Table 4 Evaluation results on Odometry KITTI dataset

Cultural heritage dataset

To evaluate the registration performance of the proposed algorithm in cultural heritage datasets, we first validate it using the dataset of the Terracotta Warriors in the Mausoleum of the First Qin Emperor collected by Northwest University, as shown in the Figs. 6 and 7. Additionally, we compared the proposed algorithm against other cutting-edge techniques, including Predator [29], as shown in Table 5.

Fig. 6
figure 6

Registration visualization of 3DMatch \( \rightarrow \) Terracotta Warriors data. (a stands for head registration; b stands for arm registration; c stands for body registration); d stands for feet registration)

Fig. 7
figure 7

Registration visualization of 3DMatch \( \rightarrow \) Terracotta Warriors data

Table 5 Evaluation results on Terracotta Warriors dataset

From the Figs. 6, 7 and Table 5, it can be seen that there are good registration results in the head, feet, leg, and arms of the Terracotta Warriors.

Ablation study

To validate the impact of individual module selection within EPCRT model, we conducted ablation study using the 3DMatch and 3DLoMatch datasets.
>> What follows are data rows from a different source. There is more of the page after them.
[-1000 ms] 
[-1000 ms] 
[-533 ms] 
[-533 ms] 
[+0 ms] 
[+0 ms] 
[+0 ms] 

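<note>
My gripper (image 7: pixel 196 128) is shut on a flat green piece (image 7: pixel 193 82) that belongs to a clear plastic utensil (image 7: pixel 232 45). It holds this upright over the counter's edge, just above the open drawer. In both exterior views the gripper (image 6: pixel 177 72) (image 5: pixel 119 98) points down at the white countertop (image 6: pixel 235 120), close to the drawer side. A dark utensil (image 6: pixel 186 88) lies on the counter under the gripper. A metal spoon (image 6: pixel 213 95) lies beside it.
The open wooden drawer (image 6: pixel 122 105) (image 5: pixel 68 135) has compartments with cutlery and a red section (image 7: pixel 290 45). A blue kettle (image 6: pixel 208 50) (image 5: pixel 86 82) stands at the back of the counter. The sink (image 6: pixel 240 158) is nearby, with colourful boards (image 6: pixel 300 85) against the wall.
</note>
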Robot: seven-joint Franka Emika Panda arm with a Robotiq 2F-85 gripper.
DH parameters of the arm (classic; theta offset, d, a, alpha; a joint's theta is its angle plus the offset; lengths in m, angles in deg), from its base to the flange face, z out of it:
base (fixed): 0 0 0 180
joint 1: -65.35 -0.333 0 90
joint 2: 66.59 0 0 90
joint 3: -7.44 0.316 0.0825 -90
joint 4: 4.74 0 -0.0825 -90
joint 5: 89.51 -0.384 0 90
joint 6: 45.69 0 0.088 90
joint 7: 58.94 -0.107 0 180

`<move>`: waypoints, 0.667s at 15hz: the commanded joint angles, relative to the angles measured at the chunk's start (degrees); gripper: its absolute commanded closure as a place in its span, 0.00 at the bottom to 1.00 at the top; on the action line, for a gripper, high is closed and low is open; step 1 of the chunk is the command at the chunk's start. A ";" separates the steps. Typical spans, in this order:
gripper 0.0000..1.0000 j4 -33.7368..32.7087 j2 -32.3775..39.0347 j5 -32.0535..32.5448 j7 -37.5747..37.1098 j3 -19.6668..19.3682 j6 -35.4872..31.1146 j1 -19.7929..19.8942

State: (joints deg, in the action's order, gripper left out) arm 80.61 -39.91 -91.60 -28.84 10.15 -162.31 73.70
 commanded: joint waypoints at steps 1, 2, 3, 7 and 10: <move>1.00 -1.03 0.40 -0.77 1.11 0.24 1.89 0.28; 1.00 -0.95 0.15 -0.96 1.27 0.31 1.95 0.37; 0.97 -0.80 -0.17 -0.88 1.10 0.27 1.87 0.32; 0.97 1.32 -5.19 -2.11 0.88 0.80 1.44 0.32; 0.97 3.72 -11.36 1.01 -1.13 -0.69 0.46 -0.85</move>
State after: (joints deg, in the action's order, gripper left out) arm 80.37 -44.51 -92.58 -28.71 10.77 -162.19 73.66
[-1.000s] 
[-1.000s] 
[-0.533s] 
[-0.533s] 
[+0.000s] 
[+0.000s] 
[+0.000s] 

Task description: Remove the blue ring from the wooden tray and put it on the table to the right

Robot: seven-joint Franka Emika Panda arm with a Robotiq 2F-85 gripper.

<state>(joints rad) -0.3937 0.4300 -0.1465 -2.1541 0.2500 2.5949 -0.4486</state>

From Table 6, it is evident that on top of the original encoder-decoder(Base) architecture, all four individual modules(Local Density Information: LDI; Geometric Angle Encoding: GAE) exhibit certain performance improvements. Among these, the proposed Local Geometric Perception Mechanism (LGP) and the Convolutional-Transformer Network(C-TNet) show significant enhancements in performance. Furthermore, the combined utilization of the proposed modules yields the best overall performance.

Table 6 Ablation of different modules

Conclusion

This paper proposes a Transformer-based registration method, named Enhancing Point Cloud Registration (EPCRT), aiming to address challenges in cultural heritage protection, such as complex structural variations, sparsity, irregularity, and generalization across different datasets. By introducing dynamic adjustment mechanisms and convolutional-Transformer hybrid modules, our approach can flexibly capture both local and global geometric features and achieve effective feature fusion and interactive learning. Through extensive experimental evaluations on multiple benchmark datasets, we showcase the effectiveness and superiority of EPCRT. Experimental results show that EPCRT exhibits significant performance advantages in handling complex structural variations, sparse and irregular scenes, and generalization to different datasets. Compared to traditional methods, EPCRT can align point clouds more accurately and demonstrate better generalization across different datasets, which is crucial for the accuracy and reliability of cultural heritage protection. Future research directions include further optimizing the performance of the EPCRT method, particularly in enhancing its effectiveness in handling the internal structure of complex cultural heritage data.